* TASK BRIEF
Wherever an image appears in the data, omit it and copy all the remaining text word for word.

# # #

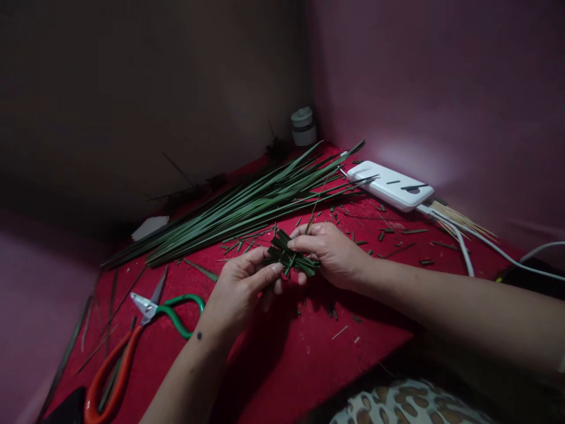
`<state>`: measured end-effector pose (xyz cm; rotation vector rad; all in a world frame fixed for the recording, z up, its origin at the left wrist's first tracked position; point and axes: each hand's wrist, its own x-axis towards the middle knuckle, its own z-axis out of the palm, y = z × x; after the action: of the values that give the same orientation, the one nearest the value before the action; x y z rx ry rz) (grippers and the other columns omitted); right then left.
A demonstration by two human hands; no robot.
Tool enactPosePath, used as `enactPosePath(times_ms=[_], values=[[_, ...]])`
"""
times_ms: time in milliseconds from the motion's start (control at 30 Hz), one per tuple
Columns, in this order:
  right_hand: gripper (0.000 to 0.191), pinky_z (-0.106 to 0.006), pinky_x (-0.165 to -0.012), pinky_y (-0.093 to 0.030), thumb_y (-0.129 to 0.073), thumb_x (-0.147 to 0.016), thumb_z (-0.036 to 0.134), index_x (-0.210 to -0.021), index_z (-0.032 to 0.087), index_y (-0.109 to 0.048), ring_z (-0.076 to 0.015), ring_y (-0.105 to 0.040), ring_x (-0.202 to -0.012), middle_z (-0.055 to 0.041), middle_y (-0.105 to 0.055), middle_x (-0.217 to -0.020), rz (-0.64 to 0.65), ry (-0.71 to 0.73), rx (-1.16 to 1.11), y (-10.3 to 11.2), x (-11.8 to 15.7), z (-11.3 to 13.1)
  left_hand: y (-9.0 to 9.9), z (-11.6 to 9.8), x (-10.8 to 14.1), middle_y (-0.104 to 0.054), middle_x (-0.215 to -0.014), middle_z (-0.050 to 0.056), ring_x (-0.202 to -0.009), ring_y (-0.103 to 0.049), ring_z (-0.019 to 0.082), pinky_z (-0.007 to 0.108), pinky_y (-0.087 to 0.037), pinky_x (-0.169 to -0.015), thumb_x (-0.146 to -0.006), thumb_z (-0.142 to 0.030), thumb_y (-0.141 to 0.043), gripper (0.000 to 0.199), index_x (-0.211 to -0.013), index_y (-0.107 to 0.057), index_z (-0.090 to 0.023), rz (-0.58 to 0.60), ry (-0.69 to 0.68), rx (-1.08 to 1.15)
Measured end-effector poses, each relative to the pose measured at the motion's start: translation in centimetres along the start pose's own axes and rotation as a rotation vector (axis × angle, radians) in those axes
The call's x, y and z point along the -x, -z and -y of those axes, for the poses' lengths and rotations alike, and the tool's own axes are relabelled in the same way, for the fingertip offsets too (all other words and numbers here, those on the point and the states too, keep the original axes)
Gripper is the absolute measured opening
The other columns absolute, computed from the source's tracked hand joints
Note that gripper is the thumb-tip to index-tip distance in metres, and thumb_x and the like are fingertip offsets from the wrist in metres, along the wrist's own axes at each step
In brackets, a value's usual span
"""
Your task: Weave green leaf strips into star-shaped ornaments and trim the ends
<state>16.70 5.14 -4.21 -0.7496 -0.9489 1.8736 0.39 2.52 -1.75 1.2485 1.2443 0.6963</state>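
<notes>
Between both hands is a small folded piece of dark green leaf strips (289, 256), with short strip ends fanning out. My left hand (247, 277) pinches its left side between thumb and fingers. On the upper right side, the thumb and fingers of my right hand (326, 250) are closed on the same leaf piece. A thin stalk rises beside my right thumb. Behind the hands lies a bundle of long green leaf blades (247, 206). Scissors (150, 309) with one orange and one green handle lie with blades apart, left of my left hand.
A white power bank (391, 185) with white cables (463, 232) rests at the right, leaf bits on it and thin sticks (468, 218) beside it. A lidded white jar (303, 126) stands in the back corner. Leaf scraps litter the red cloth (273, 377). Walls rise behind.
</notes>
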Motion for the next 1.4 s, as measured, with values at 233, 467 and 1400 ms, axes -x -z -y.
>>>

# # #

* YOUR RESPONSE
`<state>`: measured end-effector pose (xyz cm; rotation vector rad; all in a world frame fixed for the recording, z up, its origin at the left wrist's first tracked position; point and axes: each hand's wrist, its own x-axis towards the middle knuckle, its own z-axis out of the palm, y = z × x; after the action: of the values that give the same orientation, the one nearest the value before the action; x y z rx ry rz) (grippers and the other columns omitted); right then left.
A demonstration by two human hands; no robot.
Tool enactPosePath, used as `enactPosePath(times_ms=[_], values=[[_, ...]])`
"""
times_ms: time in milliseconds from the motion's start (control at 30 Hz), one per tuple
Columns, in this order:
  right_hand: gripper (0.000 to 0.191), pinky_z (-0.106 to 0.006), pinky_x (-0.165 to -0.012), pinky_y (-0.093 to 0.030), thumb_y (-0.129 to 0.073), thumb_x (-0.147 to 0.016), thumb_z (-0.036 to 0.134), index_x (-0.210 to -0.021), index_z (-0.032 to 0.087), index_y (-0.109 to 0.048), ring_z (-0.076 to 0.015), ring_y (-0.105 to 0.040), ring_x (-0.202 to -0.012), middle_z (-0.055 to 0.041), middle_y (-0.105 to 0.055), middle_x (-0.217 to -0.020), rz (-0.64 to 0.65), ry (-0.71 to 0.73), rx (-1.16 to 1.11), y (-10.3 to 11.2), x (-11.8 to 15.7), z (-11.3 to 13.1)
  left_hand: y (-9.0 to 9.9), z (-11.6 to 9.8), x (-10.8 to 14.1), middle_y (-0.104 to 0.054), middle_x (-0.215 to -0.014), middle_z (-0.050 to 0.056), ring_x (-0.202 to -0.009), ring_y (-0.103 to 0.049), ring_z (-0.019 to 0.082), pinky_z (-0.007 to 0.108), pinky_y (-0.087 to 0.037), pinky_x (-0.169 to -0.015), thumb_x (-0.146 to -0.006), thumb_z (-0.142 to 0.030), thumb_y (-0.141 to 0.043), gripper (0.000 to 0.199), index_x (-0.211 to -0.013), index_y (-0.107 to 0.057), index_z (-0.090 to 0.023), rz (-0.58 to 0.60), ry (-0.69 to 0.68), rx (-1.08 to 1.15)
Measured end-effector poses, each relative to the pose measured at the motion's start: translation in centimetres along the start pose's own axes and rotation as a rotation vector (axis × angle, radians) in those axes
The call's x, y and z point along the -x, -z and -y of those axes, for the poses' lengths and rotations alike, and the tool's own axes are relabelled in the same way, for the fingertip offsets too (all other words and numbers here, those on the point and the states too, keep the original axes)
Gripper is the absolute measured opening
The other columns absolute, computed from the source's tracked hand joints
Note that gripper is the thumb-tip to index-tip distance in metres, and thumb_x and the like are fingertip offsets from the wrist in metres, along the wrist's own axes at each step
In brackets, a value's usual span
"""
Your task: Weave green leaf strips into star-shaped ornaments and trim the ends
<state>16.70 5.14 -4.21 -0.7496 -0.9489 1.8736 0.39 2.52 -1.75 1.2485 1.2443 0.6963</state>
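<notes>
Between both hands is a small folded piece of dark green leaf strips (289, 256), with short strip ends fanning out. My left hand (247, 277) pinches its left side between thumb and fingers. On the upper right side, the thumb and fingers of my right hand (326, 250) are closed on the same leaf piece. A thin stalk rises beside my right thumb. Behind the hands lies a bundle of long green leaf blades (247, 206). Scissors (150, 309) with one orange and one green handle lie with blades apart, left of my left hand.
A white power bank (391, 185) with white cables (463, 232) rests at the right, leaf bits on it and thin sticks (468, 218) beside it. A lidded white jar (303, 126) stands in the back corner. Leaf scraps litter the red cloth (273, 377). Walls rise behind.
</notes>
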Motion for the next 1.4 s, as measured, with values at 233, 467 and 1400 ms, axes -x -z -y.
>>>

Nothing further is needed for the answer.